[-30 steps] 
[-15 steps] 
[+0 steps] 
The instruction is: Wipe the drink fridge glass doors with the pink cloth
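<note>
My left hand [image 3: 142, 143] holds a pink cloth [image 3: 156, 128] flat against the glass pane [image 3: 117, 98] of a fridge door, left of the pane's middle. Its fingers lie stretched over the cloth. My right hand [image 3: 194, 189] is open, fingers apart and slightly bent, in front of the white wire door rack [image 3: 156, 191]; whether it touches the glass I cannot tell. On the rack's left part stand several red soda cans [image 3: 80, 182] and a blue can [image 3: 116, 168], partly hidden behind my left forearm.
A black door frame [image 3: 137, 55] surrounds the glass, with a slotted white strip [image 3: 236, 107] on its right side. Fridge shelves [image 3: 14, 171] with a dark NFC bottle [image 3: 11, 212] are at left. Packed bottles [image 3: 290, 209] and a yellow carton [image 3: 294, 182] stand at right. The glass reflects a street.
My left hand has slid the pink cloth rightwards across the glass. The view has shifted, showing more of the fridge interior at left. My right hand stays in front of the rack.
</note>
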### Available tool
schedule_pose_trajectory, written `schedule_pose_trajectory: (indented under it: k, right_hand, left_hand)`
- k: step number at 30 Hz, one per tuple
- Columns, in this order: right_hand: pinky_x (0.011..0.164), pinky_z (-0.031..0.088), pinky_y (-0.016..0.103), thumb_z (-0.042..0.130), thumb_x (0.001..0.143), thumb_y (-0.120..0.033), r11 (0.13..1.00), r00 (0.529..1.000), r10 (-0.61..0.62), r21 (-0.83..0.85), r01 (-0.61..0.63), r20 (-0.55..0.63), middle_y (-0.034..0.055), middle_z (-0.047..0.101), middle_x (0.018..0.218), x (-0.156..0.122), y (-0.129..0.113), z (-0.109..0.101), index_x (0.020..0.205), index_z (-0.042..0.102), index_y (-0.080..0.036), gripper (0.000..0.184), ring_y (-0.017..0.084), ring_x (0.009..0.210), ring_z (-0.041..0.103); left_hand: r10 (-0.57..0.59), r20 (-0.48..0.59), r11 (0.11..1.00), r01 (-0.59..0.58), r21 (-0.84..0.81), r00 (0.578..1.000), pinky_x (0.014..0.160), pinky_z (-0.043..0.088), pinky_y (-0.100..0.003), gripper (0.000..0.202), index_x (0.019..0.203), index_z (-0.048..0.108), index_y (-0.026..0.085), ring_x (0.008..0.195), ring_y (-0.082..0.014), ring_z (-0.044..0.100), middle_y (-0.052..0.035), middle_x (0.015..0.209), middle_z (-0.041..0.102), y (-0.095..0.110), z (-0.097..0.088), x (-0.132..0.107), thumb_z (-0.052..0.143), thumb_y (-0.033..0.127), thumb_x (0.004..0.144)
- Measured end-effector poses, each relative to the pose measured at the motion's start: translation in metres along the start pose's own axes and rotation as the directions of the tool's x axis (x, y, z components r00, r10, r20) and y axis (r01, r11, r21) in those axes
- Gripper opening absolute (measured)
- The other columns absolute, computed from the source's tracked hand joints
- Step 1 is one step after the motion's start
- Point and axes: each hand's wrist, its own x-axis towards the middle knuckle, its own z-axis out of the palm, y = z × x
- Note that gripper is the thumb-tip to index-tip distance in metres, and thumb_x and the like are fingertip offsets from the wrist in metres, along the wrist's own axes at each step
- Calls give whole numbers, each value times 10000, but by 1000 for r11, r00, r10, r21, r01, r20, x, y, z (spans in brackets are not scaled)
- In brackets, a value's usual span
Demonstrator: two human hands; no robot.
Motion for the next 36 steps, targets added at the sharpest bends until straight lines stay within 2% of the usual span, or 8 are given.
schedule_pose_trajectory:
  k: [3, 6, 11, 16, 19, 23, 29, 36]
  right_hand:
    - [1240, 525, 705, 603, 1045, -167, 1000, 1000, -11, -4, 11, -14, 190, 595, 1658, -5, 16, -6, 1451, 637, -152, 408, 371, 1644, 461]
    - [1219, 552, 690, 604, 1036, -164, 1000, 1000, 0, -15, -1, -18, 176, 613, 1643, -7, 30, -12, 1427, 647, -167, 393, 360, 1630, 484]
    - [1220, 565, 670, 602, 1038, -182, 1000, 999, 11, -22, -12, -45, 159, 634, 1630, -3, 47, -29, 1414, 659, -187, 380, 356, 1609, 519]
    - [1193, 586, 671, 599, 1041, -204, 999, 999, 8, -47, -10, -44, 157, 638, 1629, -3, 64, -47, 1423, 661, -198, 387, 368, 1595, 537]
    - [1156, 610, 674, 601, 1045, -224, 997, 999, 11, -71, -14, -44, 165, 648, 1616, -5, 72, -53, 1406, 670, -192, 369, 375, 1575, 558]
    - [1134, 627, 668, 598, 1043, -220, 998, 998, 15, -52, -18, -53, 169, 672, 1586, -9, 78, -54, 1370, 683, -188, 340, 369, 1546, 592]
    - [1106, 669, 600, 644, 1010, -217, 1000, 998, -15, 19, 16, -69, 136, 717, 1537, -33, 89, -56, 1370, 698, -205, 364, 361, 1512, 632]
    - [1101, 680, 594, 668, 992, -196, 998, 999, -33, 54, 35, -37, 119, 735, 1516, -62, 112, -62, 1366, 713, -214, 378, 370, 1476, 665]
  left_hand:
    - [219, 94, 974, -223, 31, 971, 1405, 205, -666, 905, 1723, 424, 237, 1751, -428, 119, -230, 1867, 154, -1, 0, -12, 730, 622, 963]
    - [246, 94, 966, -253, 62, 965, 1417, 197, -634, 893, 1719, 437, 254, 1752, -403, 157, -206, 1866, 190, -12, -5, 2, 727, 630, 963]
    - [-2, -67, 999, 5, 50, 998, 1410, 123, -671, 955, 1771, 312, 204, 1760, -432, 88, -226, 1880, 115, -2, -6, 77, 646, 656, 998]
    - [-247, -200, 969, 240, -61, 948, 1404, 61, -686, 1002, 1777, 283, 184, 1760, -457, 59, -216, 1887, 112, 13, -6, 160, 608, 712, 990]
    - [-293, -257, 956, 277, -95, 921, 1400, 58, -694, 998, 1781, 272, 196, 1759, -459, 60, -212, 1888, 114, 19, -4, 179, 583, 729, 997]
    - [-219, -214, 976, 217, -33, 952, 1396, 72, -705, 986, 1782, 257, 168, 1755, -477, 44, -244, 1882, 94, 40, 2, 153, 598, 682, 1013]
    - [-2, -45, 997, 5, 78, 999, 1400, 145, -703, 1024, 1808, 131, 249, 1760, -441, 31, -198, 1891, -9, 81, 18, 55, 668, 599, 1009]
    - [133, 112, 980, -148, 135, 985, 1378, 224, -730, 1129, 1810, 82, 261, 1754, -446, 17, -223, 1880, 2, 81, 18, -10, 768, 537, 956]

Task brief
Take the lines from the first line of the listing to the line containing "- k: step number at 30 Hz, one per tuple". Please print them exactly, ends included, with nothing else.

Expected output
[-30 steps] 
[-15 steps] 
[+0 steps] 
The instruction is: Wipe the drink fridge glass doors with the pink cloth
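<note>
My left hand [image 3: 142, 143] holds a pink cloth [image 3: 156, 128] flat against the glass pane [image 3: 117, 98] of a fridge door, left of the pane's middle. Its fingers lie stretched over the cloth. My right hand [image 3: 194, 189] is open, fingers apart and slightly bent, in front of the white wire door rack [image 3: 156, 191]; whether it touches the glass I cannot tell. On the rack's left part stand several red soda cans [image 3: 80, 182] and a blue can [image 3: 116, 168], partly hidden behind my left forearm.
A black door frame [image 3: 137, 55] surrounds the glass, with a slotted white strip [image 3: 236, 107] on its right side. Fridge shelves [image 3: 14, 171] with a dark NFC bottle [image 3: 11, 212] are at left. Packed bottles [image 3: 290, 209] and a yellow carton [image 3: 294, 182] stand at right. The glass reflects a street.
My left hand has slid the pink cloth rightwards across the glass. The view has shifted, showing more of the fridge interior at left. My right hand stays in front of the rack.
</note>
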### Available tool
schedule_pose_trajectory, written `schedule_pose_trajectory: (indented under it: k, right_hand, left_hand)`
- k: step number at 30 Hz, one per tuple

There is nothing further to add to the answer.